In the entries below, find each line with the word "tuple" and pull it out.

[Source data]
Content starts
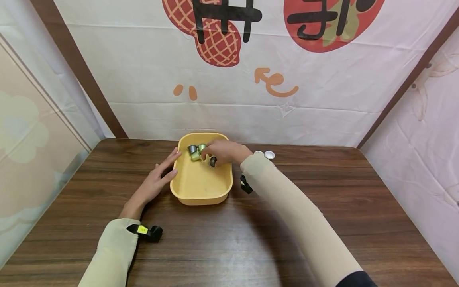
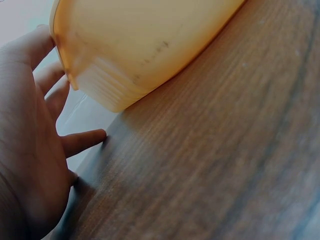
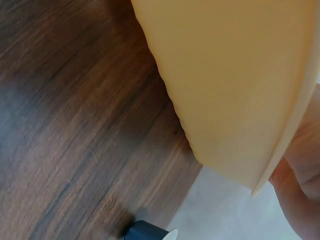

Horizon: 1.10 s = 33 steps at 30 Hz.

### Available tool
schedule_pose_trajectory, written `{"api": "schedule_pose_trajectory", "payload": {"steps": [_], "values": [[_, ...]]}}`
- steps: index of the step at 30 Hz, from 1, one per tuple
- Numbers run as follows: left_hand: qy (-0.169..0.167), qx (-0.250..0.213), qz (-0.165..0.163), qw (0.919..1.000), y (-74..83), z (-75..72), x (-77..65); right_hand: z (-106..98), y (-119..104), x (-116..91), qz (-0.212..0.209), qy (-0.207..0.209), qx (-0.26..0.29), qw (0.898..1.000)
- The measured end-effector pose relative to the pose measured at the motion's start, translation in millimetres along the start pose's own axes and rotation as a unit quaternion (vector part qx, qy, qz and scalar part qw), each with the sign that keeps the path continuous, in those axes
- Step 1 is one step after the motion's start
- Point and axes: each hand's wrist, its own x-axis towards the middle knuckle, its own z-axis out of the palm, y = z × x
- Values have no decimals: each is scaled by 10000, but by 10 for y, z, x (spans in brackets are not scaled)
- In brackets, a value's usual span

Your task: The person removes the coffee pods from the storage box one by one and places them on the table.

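A yellow plastic bin (image 1: 201, 187) stands on the table with several small coffee capsules inside near its far end. Green capsules (image 1: 195, 156) lie beside a dark grey-blue capsule (image 1: 192, 149). My right hand (image 1: 224, 151) reaches over the bin's right rim, fingers bent down among the capsules. A dark capsule (image 1: 213, 161) shows just under this hand; whether the fingers grip it is hidden. My left hand (image 1: 157, 179) has its fingers spread, touching the bin's left rim. In the left wrist view, the fingertips of the left hand (image 2: 25, 125) meet the bin's edge (image 2: 62, 55).
Right of the bin, behind my right wrist, are capsules with pale round lids (image 1: 269, 154). One dark capsule (image 3: 147, 231) appears at the bottom of the right wrist view. A printed white cloth (image 1: 143, 79) hangs behind the brown wooden table (image 1: 322, 191).
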Motion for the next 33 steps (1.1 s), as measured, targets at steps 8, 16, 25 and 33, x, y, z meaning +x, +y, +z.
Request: {"api": "schedule_pose_trajectory", "payload": {"steps": [8,16,25,33], "values": [[-14,-6,34,10000,-13,22,8,68,-26,46,61,-141,13,9999],[-14,-2,77,10000,-15,28,15,53,-12,27,-9,-83,137,9999],[5,32,29,10000,-21,12,8,-29,-4,-15,-209,69,270,9994],[9,19,37,10000,-17,4,5,-70,43,-52,-114,221,508,9984]]}}
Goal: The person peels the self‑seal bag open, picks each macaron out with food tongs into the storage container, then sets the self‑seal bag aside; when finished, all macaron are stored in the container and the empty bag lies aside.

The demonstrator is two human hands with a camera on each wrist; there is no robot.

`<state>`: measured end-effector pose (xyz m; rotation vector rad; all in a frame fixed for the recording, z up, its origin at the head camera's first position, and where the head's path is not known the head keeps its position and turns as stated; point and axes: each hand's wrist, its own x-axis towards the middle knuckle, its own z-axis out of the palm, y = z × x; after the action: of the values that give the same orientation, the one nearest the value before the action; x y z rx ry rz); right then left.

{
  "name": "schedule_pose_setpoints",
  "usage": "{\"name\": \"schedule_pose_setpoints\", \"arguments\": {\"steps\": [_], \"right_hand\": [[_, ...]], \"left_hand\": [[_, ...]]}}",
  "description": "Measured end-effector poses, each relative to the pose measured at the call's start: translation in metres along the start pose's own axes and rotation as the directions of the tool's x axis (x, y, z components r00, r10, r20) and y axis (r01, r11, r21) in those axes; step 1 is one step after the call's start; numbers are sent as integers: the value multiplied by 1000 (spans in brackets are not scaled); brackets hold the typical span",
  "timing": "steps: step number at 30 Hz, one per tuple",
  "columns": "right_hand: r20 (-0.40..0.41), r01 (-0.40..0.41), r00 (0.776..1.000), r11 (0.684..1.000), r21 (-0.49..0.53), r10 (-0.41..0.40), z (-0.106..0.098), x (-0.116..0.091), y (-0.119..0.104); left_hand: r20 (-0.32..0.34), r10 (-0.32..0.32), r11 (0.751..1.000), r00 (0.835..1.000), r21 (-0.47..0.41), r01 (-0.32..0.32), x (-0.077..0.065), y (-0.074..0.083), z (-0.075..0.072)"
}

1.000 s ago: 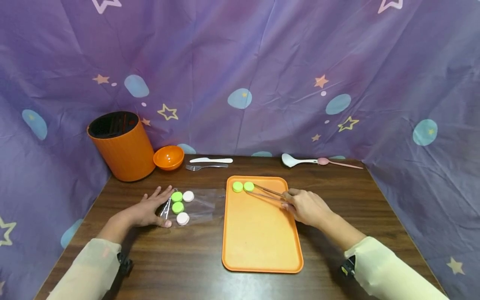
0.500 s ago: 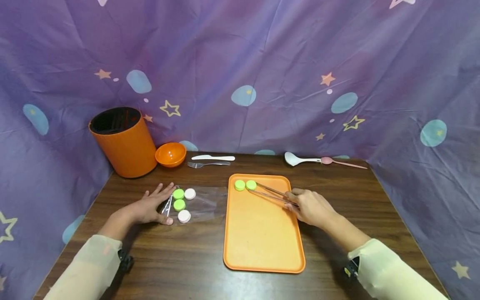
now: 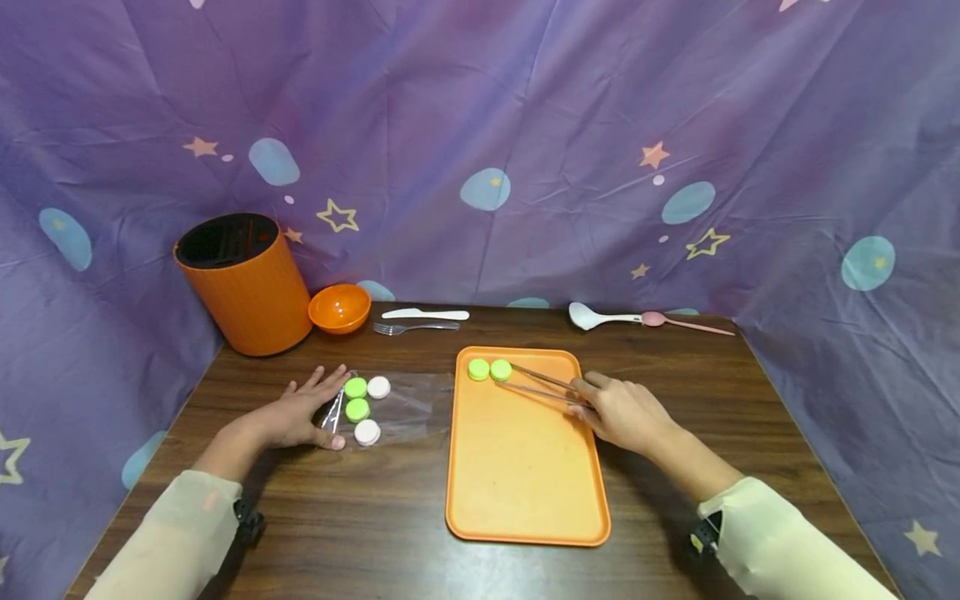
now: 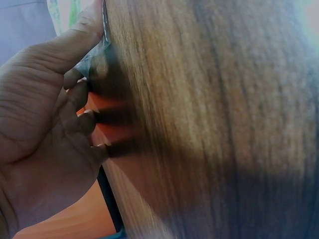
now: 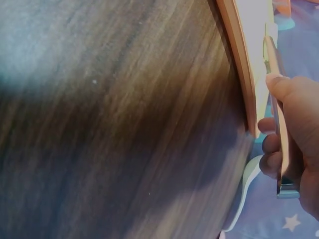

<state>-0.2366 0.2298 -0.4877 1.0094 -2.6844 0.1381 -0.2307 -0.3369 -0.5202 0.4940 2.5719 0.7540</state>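
Note:
My right hand (image 3: 618,414) grips metal tongs (image 3: 542,392), which reach leftward over the orange tray (image 3: 525,467). Their tips lie on either side of a small green round disc (image 3: 501,370), and a second green disc (image 3: 478,369) sits just left of it on the tray. In the right wrist view, thumb and fingers wrap the tongs (image 5: 281,129). My left hand (image 3: 288,417) is spread, thumb and fingertips at the left end of a flat clear plastic bag (image 3: 408,408). Two green discs (image 3: 357,409) and two white discs (image 3: 367,432) lie at the bag's left part.
At the back left stand a large orange knife block (image 3: 251,292) and an orange bowl (image 3: 340,309). A white knife (image 3: 425,314) and a clear fork (image 3: 416,328) lie behind the bag. A white ladle (image 3: 588,317) and a pink spoon (image 3: 686,322) lie along the rear edge.
The head view has shifted slightly. Both hands, the tongs and the discs keep the same places relative to the tray and bag.

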Motion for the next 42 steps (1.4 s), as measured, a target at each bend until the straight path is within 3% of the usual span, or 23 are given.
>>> {"name": "schedule_pose_setpoints", "arguments": {"steps": [10,22,29,36,42], "right_hand": [[-56,32,998,999,-37,-34,-12,3,3],[-73,166,983,983,-74,-172,-16,25,-32],[-45,230,971,968,-98,-235,-7,36,-53],[36,220,975,972,-78,-217,-7,52,-71],[54,237,971,968,-86,-233,-4,62,-80]], "left_hand": [[1,-8,1000,1000,-11,8,-2,0,0],[4,2,1000,1000,-14,-2,1,-7,2],[8,-3,1000,1000,-8,3,4,-10,3],[6,-1,1000,1000,-15,1,4,-9,2],[8,0,1000,1000,-24,0,4,-6,0]]}}
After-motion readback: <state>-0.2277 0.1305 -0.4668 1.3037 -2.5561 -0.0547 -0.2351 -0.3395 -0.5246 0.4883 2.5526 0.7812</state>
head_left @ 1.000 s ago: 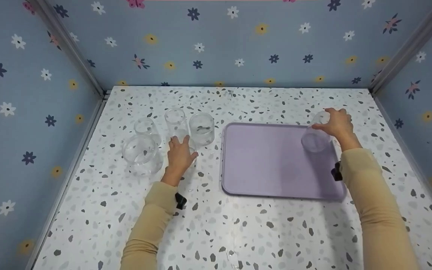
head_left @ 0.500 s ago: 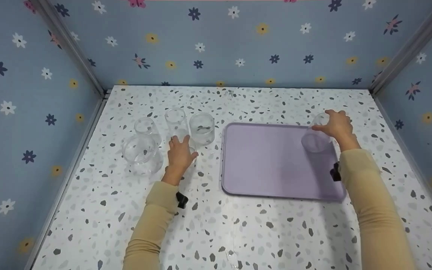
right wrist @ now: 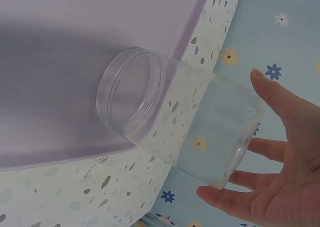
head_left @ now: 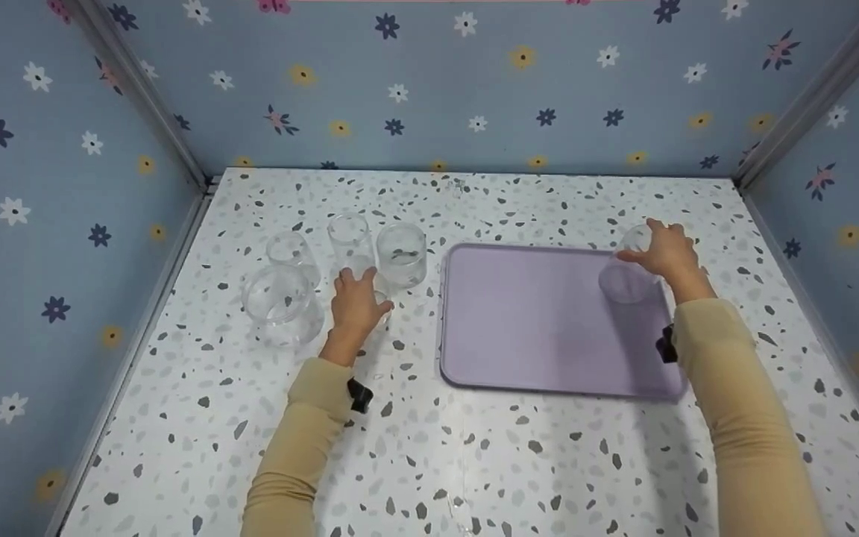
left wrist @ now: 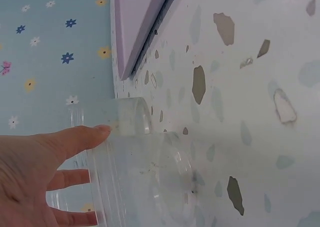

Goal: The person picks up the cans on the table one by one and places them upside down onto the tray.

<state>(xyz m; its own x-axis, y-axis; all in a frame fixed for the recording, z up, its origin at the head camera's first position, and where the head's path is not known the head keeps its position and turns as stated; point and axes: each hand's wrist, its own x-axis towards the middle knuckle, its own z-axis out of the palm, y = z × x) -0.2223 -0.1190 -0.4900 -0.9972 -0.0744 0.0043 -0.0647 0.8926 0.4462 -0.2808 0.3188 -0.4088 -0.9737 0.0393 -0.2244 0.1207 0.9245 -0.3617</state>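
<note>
My right hand (head_left: 669, 252) holds a clear plastic jar (right wrist: 185, 117) by its base end, thumb on one side and fingers on the other. The jar is upside down, its ridged mouth over the far right corner of the lilac tray (head_left: 534, 321). On the left, my left hand (head_left: 355, 304) grips a short clear jar (left wrist: 145, 182) from above, with the thumb at its top edge. In the head view that jar is mostly hidden under the hand. Another clear jar (left wrist: 130, 112) stands right behind it in the left wrist view.
Around my left hand stand several clear jars: a wide jar (head_left: 277, 306), a smaller jar (head_left: 291, 257), a tall narrow jar (head_left: 350, 239) and a round jar (head_left: 402, 257). Flower-patterned panels (head_left: 429, 89) enclose the speckled table (head_left: 429, 462) at the back and sides.
My right hand has shifted very slightly left and toward me, still on its jar. The left hand and the other jars keep their places.
</note>
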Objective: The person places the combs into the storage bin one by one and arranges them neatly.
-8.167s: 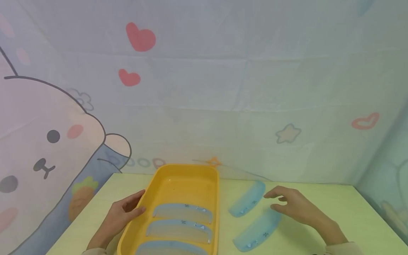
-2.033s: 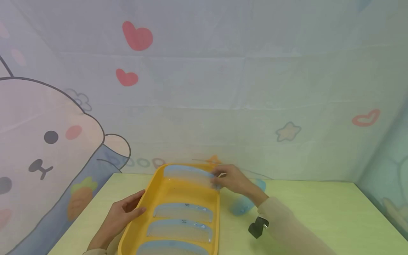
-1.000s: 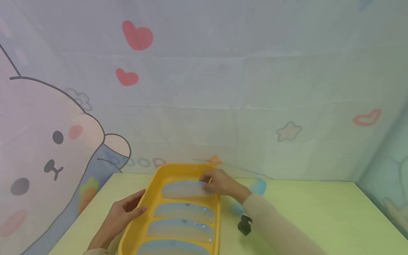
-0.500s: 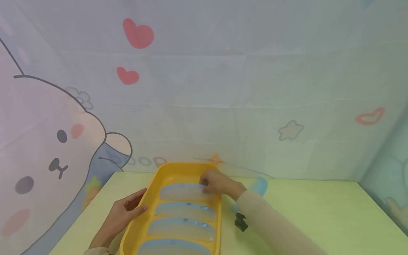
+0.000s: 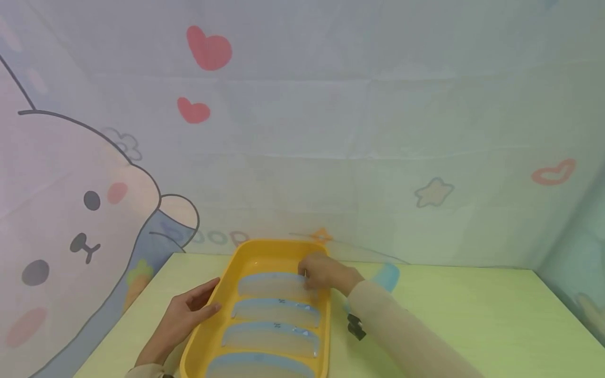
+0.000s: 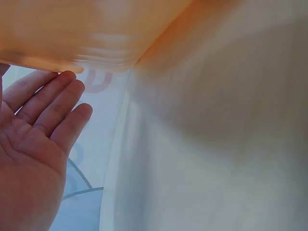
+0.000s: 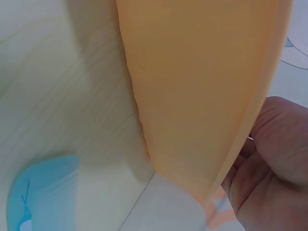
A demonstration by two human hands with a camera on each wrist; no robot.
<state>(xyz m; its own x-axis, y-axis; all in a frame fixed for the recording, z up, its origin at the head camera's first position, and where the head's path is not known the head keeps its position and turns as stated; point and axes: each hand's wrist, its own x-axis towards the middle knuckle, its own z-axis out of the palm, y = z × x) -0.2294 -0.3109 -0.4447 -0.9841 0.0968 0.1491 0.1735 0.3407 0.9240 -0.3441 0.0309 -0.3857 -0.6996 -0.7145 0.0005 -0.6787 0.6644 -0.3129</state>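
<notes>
A yellow tray [image 5: 208,336] holds several translucent blue combs in a row. My left hand [image 5: 181,320] grips its left rim, thumb over the edge and fingers against the outside. In the left wrist view those fingers [image 6: 55,103] look nearly straight. My right hand [image 5: 323,273] reaches over the right rim and pinches the right end of the farthest comb [image 5: 271,283], which lies in the tray behind the others. In the right wrist view the tray wall [image 7: 192,96] hides the right fingertips. Nearer in the tray are other combs [image 5: 274,310].
Another blue comb [image 5: 387,276] lies on the pale table [image 5: 472,315] right of the tray, partly hidden by the right forearm. A black device [image 5: 356,326] sits at the right wrist. Behind the table hangs a printed cloth [image 5: 302,131].
One of two combs on the table has been carried into the tray's far part by my right hand, then lowered and drawn slightly nearer. My left hand has stayed at the rim.
</notes>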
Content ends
[Output]
- steps: index of the step at 30 Hz, from 1, one per tuple
  "timing": "steps: step number at 30 Hz, one per tuple",

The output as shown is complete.